TO DO
Using the data below, count the lines that carry the string "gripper" and write only the count.

[Records excerpted from a collection]

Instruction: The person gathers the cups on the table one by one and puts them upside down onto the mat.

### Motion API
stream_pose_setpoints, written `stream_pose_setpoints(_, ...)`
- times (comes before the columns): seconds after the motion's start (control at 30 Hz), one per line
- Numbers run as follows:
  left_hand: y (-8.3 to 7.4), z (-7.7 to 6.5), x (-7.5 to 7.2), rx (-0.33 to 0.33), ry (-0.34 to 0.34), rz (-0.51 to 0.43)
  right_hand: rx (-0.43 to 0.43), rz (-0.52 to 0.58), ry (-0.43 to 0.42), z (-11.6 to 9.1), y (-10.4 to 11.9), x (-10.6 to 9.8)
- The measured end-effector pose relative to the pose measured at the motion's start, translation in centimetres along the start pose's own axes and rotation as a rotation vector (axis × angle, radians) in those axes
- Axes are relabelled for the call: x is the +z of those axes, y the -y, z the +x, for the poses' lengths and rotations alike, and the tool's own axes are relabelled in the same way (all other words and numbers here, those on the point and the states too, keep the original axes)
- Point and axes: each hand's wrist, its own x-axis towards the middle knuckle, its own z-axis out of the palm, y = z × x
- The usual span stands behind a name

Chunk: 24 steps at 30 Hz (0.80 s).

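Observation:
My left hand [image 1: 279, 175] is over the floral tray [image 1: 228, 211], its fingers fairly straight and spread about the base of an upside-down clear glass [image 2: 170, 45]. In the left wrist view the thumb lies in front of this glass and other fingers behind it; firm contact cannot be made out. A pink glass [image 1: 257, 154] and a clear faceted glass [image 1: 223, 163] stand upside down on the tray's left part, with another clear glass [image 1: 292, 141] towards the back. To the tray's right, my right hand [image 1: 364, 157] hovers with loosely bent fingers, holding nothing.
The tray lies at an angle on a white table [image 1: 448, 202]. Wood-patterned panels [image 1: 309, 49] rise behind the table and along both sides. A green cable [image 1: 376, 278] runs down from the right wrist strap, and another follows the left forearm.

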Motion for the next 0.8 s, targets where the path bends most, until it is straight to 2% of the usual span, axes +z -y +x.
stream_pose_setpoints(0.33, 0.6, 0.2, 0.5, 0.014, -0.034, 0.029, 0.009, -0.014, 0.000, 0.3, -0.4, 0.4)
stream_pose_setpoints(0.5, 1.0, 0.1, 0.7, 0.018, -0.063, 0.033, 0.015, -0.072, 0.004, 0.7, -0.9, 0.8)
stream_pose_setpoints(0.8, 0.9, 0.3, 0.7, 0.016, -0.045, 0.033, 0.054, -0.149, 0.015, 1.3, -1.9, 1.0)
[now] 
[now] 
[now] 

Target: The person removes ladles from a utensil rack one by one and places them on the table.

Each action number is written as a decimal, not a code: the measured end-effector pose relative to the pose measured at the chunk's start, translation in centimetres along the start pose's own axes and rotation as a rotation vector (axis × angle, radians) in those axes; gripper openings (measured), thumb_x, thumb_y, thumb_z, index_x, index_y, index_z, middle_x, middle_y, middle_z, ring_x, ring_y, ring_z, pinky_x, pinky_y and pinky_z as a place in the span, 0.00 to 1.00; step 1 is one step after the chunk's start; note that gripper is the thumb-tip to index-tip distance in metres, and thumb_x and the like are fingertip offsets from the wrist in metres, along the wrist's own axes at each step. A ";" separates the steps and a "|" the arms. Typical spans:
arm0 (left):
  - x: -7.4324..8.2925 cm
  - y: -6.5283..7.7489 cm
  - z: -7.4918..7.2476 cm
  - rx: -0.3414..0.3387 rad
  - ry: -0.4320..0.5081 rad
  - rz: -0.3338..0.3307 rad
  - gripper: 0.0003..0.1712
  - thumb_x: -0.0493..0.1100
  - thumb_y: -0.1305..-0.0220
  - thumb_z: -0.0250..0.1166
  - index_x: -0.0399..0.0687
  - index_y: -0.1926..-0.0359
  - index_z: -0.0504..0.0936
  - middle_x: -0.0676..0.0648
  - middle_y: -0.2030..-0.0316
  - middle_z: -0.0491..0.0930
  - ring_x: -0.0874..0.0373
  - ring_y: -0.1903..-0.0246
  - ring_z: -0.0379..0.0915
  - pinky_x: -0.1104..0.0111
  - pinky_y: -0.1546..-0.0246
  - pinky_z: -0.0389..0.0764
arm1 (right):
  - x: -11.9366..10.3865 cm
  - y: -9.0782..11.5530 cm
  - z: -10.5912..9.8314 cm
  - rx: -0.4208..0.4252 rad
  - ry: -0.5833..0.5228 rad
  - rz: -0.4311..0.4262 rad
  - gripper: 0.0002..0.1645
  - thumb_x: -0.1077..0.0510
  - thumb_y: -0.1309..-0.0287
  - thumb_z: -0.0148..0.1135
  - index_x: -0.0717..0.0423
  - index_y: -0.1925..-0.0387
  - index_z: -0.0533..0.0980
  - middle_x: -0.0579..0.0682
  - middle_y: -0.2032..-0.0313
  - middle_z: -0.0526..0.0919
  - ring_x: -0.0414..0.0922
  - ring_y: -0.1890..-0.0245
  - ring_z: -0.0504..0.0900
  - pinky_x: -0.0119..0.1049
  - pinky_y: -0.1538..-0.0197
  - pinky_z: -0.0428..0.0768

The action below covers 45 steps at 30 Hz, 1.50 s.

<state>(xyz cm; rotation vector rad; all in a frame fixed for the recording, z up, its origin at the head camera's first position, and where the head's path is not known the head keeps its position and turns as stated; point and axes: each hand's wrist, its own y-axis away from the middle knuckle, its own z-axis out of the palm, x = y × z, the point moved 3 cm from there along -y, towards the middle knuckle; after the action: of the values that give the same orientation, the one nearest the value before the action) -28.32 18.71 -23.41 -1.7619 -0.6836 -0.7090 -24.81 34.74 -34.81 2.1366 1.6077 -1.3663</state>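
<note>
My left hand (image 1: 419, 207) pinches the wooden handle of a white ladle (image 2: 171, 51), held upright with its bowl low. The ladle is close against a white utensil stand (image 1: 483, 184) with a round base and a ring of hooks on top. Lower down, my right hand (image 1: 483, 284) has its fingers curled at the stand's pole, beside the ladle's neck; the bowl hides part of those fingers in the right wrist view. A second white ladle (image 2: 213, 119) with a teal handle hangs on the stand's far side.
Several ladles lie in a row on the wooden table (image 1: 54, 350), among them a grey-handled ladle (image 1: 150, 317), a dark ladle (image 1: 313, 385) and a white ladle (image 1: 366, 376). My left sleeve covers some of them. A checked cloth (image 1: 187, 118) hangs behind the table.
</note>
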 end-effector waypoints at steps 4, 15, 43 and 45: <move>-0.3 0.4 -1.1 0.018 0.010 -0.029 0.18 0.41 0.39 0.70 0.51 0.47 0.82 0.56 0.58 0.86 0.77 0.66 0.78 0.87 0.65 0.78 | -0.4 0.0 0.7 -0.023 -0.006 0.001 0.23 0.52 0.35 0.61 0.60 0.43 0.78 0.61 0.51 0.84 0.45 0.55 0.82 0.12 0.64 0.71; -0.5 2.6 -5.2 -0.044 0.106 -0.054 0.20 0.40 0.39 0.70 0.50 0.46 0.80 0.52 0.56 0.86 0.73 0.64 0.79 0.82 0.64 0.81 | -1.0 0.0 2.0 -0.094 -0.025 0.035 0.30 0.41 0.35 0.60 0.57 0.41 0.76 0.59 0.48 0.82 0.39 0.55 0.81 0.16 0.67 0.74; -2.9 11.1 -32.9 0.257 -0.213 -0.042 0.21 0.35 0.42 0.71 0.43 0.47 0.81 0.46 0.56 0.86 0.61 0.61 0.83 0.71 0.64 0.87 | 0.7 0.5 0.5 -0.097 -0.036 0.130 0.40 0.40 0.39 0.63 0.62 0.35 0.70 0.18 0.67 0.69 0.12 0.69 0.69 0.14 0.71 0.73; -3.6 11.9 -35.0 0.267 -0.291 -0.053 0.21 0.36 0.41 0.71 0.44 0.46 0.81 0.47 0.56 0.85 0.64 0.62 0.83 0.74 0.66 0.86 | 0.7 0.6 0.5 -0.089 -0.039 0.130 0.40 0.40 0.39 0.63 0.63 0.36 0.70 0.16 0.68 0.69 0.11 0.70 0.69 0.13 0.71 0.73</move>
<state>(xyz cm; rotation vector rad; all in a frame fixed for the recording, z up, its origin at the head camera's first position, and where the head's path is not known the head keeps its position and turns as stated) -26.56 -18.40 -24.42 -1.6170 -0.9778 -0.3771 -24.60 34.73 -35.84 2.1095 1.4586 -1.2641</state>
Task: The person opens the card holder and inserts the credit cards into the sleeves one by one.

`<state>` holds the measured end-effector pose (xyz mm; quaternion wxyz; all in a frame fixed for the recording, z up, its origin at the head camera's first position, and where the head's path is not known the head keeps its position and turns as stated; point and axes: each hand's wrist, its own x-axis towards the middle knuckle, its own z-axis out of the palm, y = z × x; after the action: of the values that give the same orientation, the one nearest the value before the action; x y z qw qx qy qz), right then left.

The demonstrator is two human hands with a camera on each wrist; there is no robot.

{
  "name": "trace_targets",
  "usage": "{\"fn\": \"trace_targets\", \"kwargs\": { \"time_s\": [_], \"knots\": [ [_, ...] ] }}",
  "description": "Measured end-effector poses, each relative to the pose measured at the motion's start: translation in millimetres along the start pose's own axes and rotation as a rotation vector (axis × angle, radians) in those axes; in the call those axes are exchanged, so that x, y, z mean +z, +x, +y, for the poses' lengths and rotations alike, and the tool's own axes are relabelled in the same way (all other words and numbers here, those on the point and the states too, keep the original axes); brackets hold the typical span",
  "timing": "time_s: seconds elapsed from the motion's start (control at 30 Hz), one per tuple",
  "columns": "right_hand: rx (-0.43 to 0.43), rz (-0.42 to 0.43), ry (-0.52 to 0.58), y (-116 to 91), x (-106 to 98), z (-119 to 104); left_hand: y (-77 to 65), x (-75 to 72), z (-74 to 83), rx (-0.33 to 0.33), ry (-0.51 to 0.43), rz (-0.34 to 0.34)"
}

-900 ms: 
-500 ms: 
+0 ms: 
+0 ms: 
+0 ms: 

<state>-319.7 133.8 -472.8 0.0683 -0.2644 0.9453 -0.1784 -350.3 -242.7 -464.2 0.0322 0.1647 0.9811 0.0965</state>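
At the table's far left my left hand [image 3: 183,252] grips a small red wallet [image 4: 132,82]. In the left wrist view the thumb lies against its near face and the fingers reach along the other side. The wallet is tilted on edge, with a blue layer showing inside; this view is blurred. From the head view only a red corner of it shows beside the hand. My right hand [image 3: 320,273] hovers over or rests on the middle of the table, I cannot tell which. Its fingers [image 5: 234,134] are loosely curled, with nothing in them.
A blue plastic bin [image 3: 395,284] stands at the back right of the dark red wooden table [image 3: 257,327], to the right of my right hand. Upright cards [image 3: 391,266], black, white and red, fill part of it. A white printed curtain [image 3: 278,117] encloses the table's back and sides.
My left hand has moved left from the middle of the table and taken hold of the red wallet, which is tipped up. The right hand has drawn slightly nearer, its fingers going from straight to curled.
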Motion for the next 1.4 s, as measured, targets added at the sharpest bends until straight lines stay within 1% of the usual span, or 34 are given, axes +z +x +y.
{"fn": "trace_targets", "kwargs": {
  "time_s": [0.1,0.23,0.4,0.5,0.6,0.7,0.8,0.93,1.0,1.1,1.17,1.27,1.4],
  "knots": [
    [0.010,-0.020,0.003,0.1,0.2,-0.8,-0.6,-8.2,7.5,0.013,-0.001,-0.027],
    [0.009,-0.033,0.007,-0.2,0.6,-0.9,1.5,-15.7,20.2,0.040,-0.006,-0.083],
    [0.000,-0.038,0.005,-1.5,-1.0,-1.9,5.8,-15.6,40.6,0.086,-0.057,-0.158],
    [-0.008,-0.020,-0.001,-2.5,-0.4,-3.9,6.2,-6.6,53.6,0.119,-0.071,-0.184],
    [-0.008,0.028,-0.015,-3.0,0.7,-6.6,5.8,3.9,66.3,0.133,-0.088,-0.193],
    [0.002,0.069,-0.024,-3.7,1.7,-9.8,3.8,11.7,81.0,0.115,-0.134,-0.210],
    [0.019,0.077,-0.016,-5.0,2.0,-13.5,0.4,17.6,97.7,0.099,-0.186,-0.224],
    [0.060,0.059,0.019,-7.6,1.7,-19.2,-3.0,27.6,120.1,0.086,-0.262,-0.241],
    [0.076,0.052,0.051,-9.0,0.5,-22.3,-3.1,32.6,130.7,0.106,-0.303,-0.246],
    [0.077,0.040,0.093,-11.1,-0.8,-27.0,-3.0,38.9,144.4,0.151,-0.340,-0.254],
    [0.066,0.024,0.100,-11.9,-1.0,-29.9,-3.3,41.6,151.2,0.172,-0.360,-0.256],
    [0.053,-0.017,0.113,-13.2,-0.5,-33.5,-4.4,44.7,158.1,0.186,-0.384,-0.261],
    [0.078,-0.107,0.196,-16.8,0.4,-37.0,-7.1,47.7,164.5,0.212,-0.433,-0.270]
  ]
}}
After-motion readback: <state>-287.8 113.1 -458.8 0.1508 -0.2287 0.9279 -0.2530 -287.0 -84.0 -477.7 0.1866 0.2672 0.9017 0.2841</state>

TASK OUTPUT
3